The film itself is conventionally structured in terms of the ensemble: several women including Mickey, Yumeko, Yasumi, go through the few ups and the many downs of being a prostitute in a city and country that is very mixed about it. It's legal, but there's rumblings on the radio about a vote coming up about whether to ban it for, basically, the reasons it's illegal here in the United States (not too oddly though, prostitution became illegal shortly after the film was released). Mizoguchi handles the social strata of this with tact and care. It's not something that needs to be turned into a message-story, because the women themselves are the message. He leaves it up to the audience on whether to decide on it; at the least he doesn't paint any characters to be total monsters or caricatures, which include the Man and Madam of the Dreamland house are down the line businesspeople, offering these women a way to pay off debts in an atmosphere that the government doesn't really care about, "that they just talk and make money".

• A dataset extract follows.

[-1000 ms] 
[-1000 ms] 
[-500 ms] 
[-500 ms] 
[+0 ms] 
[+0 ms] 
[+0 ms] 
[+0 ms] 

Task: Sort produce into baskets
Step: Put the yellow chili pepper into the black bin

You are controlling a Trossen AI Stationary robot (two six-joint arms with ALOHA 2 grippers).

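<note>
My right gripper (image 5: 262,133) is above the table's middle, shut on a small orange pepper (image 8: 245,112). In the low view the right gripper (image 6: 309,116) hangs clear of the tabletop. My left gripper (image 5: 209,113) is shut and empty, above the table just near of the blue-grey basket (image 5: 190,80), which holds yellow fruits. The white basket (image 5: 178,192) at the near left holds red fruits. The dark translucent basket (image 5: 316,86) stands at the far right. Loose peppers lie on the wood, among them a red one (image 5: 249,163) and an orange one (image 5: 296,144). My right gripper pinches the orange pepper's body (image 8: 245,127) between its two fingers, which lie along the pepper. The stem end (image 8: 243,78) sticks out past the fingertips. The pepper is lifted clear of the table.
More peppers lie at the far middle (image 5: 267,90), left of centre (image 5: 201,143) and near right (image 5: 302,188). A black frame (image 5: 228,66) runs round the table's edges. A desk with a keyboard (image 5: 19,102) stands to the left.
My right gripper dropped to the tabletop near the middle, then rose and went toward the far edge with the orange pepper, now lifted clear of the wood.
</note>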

But in leaving it up to the audience, he offers up a very strong case for how prostitution does, in a realistic setting, disrupt and break up lives, and curse some to their respective fates. In one plot line a girl dupes a businessman by asking him to pay off her BIG debts (i.e. 150,000 yen) with the fooled intent of marrying him; another, Mickey, is the bright and chipper one until her father comes to call bringing a whole volcanic scene that at the end she replies "what is this, a movie?"; an older woman working there keeps trying to call her son, only for him to split ways with her due to the shame it's caused him (he goes a little over the top explaining "the whole world knows", but it still works in that scene on the street); and a young mother of a baby has to find ways to help her sickened husband to get by.

On the surface, these stories don't seem like they would make for a tragic mosaic of existential circumstance. But this is what it is, a movie that features so much life that it ultimately is very heartbreaking to watch. The women are all strong but there's that weakness that is brought on by society's double-standard: it's not seen as something acceptable to go about working in this business, but what else will the women do to work? Some may get married, but at what cost? Mizoguchi's triumph is in making it something Japanese society can relate to and contemplate, but firstly it's about character, about them being three-dimensional: fragile very deep down but with a veneer that says "yeah, this is what I am, whadda ya want?" Most touching of all, with the music included, is at the end when the young new girl (a virgin) is put to her first night on the job, with her looking on in a daze and awe on a booming-business night. It's really remarkable work by a master of his craft.